A solas.
El gijonés Luis Enrique ha desaparecido del césped a la alcurnia del Internazionale de Milán en una final manuscrita en Múnich.
Hijo del esfuerzo obrero, maestro de la resistencia de la comuna sobre la estratificación y la especialización, el míster del Paris Saint-Germain ha demostrado esta noche bávara que el futbol sigue siendo un pasatiempo de clanes en el que lo fundamental es el objetivo del once, por encima de la pomposidad del talento individual; sea del nueve o del diez o del cinco. El excentrocampista, modesto a pesar del palmarés, regresa al cuaderno de antes de la guerra: en el campo, yo es nosotros.
El club francés -multimillonario y capitalista hasta lo absurdo- encontró en un hombre testarudo al jefe ideológico de la liberación del maleficio del desengaño. La sociedad mercantil, siempre en la media cancha entre la sospecha y la legalidad, imploró a técnicos y figuras de marca registrada con onerosos honorarios por sus servicios -siempre mezquinos-para ganarse prestigio en un vecindario que siempre le ha atisbado con suspicacias y recelos.

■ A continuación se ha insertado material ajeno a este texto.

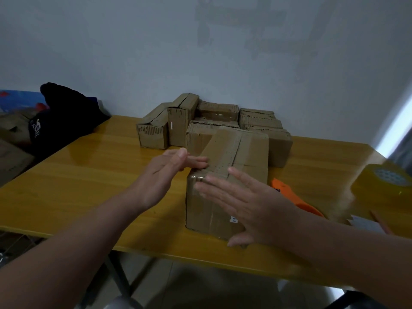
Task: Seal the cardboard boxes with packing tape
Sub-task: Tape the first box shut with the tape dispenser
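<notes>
Brown cardboard box point(245, 148) is lying near the front edge of the yellow wooden table point(89, 175), long axis pointing away from us. We are spreading empty, open hands on it: right hand point(252, 204) over its near end, left hand point(165, 175) on its left edge. Yellowish tape roll point(383, 186) is sitting nearer our right.

yellow table point(89, 186) — black bag point(64, 114)

left grip point(165, 173) bare | right grip point(252, 206) bare | both forearms bare
</notes>
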The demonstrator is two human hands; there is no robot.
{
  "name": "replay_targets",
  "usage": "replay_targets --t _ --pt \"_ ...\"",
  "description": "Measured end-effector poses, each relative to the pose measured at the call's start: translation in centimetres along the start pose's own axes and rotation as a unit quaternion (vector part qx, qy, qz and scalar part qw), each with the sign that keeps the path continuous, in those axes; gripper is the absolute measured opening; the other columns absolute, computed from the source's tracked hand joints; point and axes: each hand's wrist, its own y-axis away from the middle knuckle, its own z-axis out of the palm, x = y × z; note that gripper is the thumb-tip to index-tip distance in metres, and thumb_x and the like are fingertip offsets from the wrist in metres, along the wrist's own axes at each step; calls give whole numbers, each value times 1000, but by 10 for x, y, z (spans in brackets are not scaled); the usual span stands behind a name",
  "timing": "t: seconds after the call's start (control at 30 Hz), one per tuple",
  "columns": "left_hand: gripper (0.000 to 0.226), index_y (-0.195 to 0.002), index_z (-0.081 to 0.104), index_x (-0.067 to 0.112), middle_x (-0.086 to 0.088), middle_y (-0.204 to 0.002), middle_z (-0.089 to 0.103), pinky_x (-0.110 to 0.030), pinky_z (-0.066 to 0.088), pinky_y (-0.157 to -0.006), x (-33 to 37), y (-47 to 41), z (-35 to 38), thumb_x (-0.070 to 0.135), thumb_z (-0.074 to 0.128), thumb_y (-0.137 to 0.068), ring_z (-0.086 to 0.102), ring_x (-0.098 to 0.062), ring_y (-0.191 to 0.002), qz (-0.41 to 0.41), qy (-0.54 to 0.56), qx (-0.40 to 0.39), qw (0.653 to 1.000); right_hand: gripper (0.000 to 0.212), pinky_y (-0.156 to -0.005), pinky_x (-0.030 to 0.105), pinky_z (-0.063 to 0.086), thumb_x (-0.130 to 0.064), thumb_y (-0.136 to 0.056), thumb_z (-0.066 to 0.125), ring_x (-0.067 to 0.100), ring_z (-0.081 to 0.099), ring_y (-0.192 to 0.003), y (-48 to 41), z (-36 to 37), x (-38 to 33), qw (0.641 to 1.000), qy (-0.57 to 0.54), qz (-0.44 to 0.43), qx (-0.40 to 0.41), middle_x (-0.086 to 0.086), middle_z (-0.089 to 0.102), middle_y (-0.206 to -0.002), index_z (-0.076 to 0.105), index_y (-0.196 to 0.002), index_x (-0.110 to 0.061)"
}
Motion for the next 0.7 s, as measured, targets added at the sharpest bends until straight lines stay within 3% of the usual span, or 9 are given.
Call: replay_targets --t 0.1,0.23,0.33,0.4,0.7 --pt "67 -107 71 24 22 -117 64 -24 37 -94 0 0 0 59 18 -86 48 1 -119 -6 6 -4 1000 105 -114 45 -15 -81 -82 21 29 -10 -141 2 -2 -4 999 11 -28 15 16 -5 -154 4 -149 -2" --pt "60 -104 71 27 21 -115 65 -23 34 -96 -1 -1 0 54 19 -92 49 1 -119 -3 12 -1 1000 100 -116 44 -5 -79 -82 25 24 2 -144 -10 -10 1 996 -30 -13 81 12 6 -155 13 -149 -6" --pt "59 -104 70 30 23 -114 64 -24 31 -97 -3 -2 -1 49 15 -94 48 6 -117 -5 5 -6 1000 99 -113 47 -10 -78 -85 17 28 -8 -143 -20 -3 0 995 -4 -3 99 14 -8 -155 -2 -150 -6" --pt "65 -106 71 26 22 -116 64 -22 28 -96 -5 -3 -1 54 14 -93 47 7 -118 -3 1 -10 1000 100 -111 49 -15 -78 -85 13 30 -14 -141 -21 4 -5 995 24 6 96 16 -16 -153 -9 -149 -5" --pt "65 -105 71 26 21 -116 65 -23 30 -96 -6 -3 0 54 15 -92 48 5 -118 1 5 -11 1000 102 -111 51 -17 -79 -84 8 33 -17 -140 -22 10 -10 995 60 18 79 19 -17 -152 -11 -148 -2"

Al final, apostó por la ascendencia gremial de Luis Enrique y ha obtenido -cuando menos lo esperaba- la diadema de la Europa pos Messi y Cristiano. Camarada de genios en sus años mozos como futbolista (campeón olímpico en Barcelona 92), el entrenador ha demostrado tener bien parados los tacos en el pasto de la élite mercante. Cuando las grandes compañías hablaban de Guardiola, de Ancelotti o de Mourinho, como ejemplos del éxito accionario, el exjugador del Atlético, del Barsa y del Madrid se dispuso a seguir el manual de la cooperativa en el que se estipula que defiende el que mejor ataca y se va al borde del área contraria el que cumpla con merecimientos del acecho y la marca puntual en largas y estudiadas jornadas de trabajo. Luis Enrique Martínez García hizo del París un cuadro de horas extras y estímulos por alto rendimiento. Un taller de hidalgos.
El bono recién estrenado en la final de la Champions League celebra una disciplina de 24 horas por siete días de la semana. Un contrato colectivo de alta presión desde un banquillo administrado por un obsesivo de los detalles en el pie de obra: de sólida materia prima y finos y eficientes acabados para cualquier terreno.

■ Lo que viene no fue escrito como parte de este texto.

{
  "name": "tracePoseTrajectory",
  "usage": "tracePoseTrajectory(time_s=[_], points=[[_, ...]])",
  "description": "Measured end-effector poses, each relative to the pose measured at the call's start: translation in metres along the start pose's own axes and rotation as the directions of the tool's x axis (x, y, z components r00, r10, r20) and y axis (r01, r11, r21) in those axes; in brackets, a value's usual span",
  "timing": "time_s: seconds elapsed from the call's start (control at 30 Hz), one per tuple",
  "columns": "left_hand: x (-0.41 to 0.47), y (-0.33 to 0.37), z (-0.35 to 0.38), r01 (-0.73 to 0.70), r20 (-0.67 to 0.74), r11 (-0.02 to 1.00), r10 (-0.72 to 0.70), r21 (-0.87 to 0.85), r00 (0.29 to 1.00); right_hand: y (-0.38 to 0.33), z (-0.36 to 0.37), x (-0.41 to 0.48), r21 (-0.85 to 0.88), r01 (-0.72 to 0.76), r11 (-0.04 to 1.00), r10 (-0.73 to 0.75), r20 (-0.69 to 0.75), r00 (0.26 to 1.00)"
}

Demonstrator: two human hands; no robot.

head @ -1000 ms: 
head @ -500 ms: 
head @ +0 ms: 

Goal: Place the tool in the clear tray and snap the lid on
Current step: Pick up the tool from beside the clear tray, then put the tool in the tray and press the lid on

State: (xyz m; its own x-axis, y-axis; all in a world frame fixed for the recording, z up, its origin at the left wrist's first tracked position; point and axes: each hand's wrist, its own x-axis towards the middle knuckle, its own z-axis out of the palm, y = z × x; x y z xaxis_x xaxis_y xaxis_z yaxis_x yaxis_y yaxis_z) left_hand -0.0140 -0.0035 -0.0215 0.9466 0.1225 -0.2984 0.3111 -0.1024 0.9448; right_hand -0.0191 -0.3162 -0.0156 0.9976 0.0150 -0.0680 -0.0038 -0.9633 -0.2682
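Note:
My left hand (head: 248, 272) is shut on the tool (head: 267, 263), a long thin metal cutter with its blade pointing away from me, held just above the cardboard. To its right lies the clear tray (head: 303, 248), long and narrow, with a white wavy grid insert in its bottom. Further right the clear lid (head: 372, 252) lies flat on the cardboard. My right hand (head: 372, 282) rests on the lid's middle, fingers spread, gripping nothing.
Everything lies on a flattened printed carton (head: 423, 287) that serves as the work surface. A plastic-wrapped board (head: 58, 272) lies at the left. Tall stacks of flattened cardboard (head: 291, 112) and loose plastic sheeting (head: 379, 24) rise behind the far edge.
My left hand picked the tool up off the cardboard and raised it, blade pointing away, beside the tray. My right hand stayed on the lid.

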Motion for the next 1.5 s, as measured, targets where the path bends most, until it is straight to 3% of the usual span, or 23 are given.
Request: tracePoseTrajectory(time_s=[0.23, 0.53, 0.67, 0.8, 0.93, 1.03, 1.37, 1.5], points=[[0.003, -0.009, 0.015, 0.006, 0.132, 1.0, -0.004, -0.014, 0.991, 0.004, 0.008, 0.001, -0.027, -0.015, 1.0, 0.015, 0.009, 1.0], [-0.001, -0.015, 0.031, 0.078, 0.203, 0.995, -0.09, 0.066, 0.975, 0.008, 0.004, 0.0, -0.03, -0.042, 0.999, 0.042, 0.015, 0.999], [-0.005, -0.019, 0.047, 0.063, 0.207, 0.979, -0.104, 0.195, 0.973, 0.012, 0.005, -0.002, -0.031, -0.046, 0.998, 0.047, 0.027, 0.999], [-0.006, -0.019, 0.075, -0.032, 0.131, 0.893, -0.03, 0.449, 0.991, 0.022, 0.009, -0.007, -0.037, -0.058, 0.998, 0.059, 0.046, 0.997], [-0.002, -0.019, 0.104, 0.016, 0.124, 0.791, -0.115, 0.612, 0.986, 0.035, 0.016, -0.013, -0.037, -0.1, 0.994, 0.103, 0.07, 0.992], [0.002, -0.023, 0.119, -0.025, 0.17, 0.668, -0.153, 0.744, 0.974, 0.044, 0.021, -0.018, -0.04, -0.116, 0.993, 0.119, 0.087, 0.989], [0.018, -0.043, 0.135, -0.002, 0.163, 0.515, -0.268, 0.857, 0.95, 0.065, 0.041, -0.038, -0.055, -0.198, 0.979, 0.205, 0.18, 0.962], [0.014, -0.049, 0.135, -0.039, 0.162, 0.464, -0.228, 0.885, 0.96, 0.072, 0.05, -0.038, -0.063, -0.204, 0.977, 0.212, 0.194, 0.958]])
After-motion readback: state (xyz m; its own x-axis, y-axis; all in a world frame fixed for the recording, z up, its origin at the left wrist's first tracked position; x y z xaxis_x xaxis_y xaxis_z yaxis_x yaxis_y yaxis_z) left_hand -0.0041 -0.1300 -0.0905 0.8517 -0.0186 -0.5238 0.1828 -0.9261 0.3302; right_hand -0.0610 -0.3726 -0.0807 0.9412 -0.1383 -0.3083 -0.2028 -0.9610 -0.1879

Lo visto en Múnich avala la labor de fábrica de un ofuscador del pase atinado, de la apertura de espacios y del exquisito celo por la seguridad en la zaga. No le ha fallado nada al Renault sedán que Luis Enrique presentó en la final europea. Ha sido un largo mayo francés -sin ausencia de Sartre- el del Saint Germain, justo cuando la pelota exigía una nueva forma de confección; más agraria, si se quiere.

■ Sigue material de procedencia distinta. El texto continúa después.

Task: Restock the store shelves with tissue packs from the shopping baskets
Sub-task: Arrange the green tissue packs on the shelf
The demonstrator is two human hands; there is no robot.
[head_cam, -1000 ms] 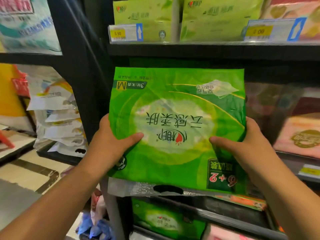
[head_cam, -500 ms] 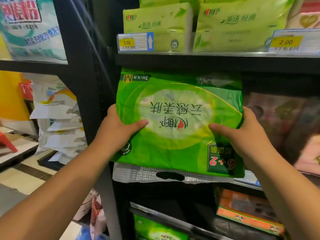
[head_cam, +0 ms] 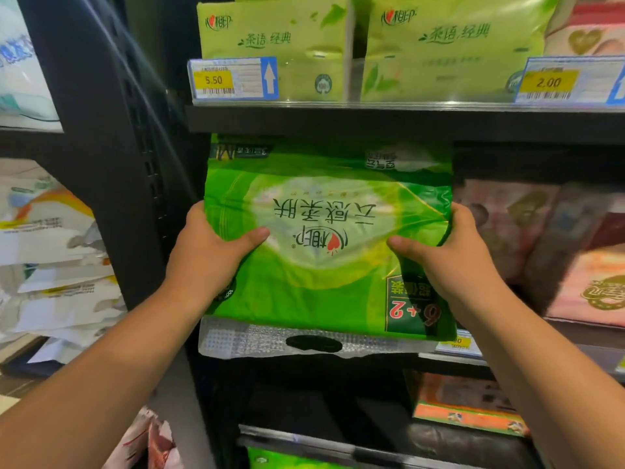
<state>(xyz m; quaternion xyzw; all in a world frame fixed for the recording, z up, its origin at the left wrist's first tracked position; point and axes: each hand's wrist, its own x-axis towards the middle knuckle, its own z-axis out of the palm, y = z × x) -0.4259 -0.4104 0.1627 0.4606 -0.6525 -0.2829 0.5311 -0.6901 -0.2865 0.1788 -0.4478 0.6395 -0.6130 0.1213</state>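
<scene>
A large bright green tissue pack [head_cam: 324, 265] is upside down, its clear handle strip hanging at the bottom. Its top end reaches into the dark middle shelf bay, under the black shelf board [head_cam: 338, 123]. My left hand [head_cam: 209, 255] grips the pack's left edge, thumb on the front. On the opposite edge my right hand [head_cam: 453, 255] holds it the same way. No shopping basket is in view.
Pale green tissue packs [head_cam: 280, 45] stand on the shelf above, behind price tags [head_cam: 233, 79]. Pink packs [head_cam: 588, 282] fill the bay to the right. A black upright post [head_cam: 111, 164] borders the bay on the left. Lower shelves hold orange and green packs.
Both hands have pushed the green pack up and forward, so its top end now sits inside the middle bay beneath the upper shelf. The grip is the same.
</scene>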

En una época cargada de primeras personas, dentro y fuera de la cancha, el club parisino ha retomado el significado de la reunión de virtudes y defectos, y con averías y desplantes ha conducido un estado de ánimo comunal a lo sublime del espíritu del balompié. Jornalero de altos bríos, el jefe de sección rescindió contratos millonarios a famosos CEOs que creyeron que su ilustre lastre daba títulos y heráldicas. En cambio, armó un conglomerado de almas dispuestas al sacrificio particular para saldar la voluntad común. La emancipación del técnico ha producido un sistema de tesón en el que el mandato es ganar, pero no sin agradar no sin congregar.
El PSG hizo ver fácil un juego de por sí sencillo. Allí el mérito de Luis Enrique: lo enrevesado es eliminar toda pomposidad y barroquismo a un deporte sustentado en las elementales reglas comunitarias de pasar la pelotita al que la espera, al libre y al que sabe qué hacer con ella desde antes de tenerla en las botas. Sencillo. El afán es “descomplicar”. Y así, sin ornamentos volver al ornato; a la artesanía en overoles.
La luminosidad de los muchachos de Luis Enrique se debe a eso. A que la luz propia no sirve de nada cuando oscurece al resto. El brillo del deporte más obrero es consecuencia de la diafanidad de la congregación; la contradicción marxista se produce justo en uno de los conglomerados más opulentos y adinerados del continente.
El líder -como los grandes escultores- quita mármol que sobra a la obra. El resultado es el Rodin que desde esta noche se acomoda en el barrio de París en el que el 28 de mayo de 576 murió Germanus, al que otros llaman amistosamente San Germán de París.